### TASK REQUIREMENTS
Give the number of lines in the material below that include "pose", and write nothing else.

### THE DATA
────────────────

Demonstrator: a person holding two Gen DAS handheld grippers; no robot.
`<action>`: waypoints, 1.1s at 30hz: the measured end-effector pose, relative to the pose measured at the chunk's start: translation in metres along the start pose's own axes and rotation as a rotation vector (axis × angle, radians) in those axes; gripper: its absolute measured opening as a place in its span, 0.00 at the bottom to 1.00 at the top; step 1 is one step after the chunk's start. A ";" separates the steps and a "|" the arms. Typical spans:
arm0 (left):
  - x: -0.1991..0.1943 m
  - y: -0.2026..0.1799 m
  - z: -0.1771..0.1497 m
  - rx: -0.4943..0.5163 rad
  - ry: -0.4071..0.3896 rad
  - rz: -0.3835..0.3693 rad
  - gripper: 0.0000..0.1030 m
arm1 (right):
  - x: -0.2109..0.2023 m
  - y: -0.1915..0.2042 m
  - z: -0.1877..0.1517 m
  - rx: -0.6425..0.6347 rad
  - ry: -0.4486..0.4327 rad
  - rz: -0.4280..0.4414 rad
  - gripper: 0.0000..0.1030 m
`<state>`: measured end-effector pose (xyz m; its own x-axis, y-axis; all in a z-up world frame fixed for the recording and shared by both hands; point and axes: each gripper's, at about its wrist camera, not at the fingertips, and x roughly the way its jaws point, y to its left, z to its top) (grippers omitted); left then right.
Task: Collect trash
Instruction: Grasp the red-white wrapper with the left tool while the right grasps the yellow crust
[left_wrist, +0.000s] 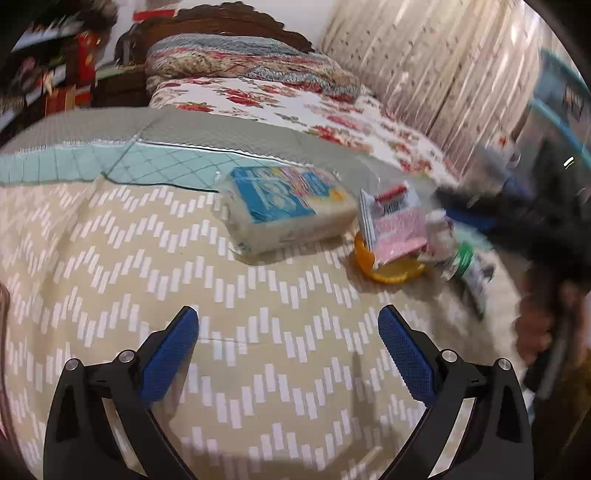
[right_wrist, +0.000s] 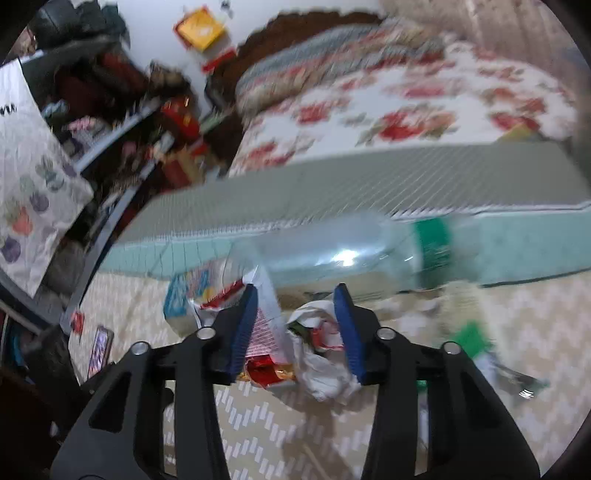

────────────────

### WRITTEN SOLUTION
2